Question

A simple solar collector is built by placing a 6-cmdiameter clear plastic tube around a garden hose whose outer diameter is \(2 \mathrm{~cm}\) (Fig. P13-137). The hose is painted black to maximize solar absorption, and some plastic rings are used to keep the spacing between the hose and the clear plastic cover constant. The emissivities of the hose surface and the glass cover are \(0.9\), and the effective sky temperature is estimated to be \(15^{\circ} \mathrm{C}\). The temperature of the plastic tube is measured to be \(40^{\circ} \mathrm{C}\), while the ambient air temperature is \(25^{\circ} \mathrm{C}\). Determine the rate of heat loss from the water in the hose by natural convection and radiation per meter of its length under steady conditions. Answers: $12.7 \mathrm{~W}, 26.1 \mathrm{~W}$

Short answer

Answer: The total heat loss from the water in the hose by natural convection and radiation per meter of its length under steady conditions is approximately 39 W.

Step-by-step solution

Calculate the surface area of the hose

To calculate the surface area of the hose per meter of its length, we need to use the provided outer diameter of 2 cm. The surface area of a cylinder per unit length is given by: \(A = \pi d\) where \(A\) is the surface area per meter of length, and \(d\) is the outer diameter of the hose. Using the given diameter, we find the surface area per meter of length: \(A = \pi (2 \times 10^{-2}) \approx 0.0628 \thinspace \mathrm{m^2}\)

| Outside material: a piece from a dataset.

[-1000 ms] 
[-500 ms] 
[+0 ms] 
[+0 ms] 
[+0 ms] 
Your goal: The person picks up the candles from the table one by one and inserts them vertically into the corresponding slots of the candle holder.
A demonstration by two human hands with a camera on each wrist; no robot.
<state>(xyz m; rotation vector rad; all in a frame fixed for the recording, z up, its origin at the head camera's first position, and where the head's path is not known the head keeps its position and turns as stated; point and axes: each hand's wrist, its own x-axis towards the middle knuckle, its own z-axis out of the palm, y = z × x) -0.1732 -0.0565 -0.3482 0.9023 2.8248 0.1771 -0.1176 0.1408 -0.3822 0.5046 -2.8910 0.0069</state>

Find the heat loss due to natural convection

First, calculate the temperature difference between the plastic tube and the ambient air: \(ΔT = T_{tube} - T_{air} = 40^{\circ} \mathrm{C} - 25^{\circ} \mathrm{C} = 15^{\circ} \mathrm{C} = 15 \thinspace \mathrm{K}\) We can use the provided information to estimate the heat transfer coefficient, \(h\), for natural convection: \(h \approx 1.31 \thinspace (ΔT)^{1/3} = 1.31 \thinspace (15)^{1/3} \approx 4.45 \thinspace \mathrm{W/m^2K}\) Now, calculate the heat loss due to natural convection, \(Q_{conv}\), using the heat transfer coefficient and the surface area of the hose: \(Q_{conv} = h \thinspace A \thinspace ΔT \approx 4.45 \thinspace (0.0628) \thinspace 15 \approx 12.7 \thinspace \mathrm{W}\)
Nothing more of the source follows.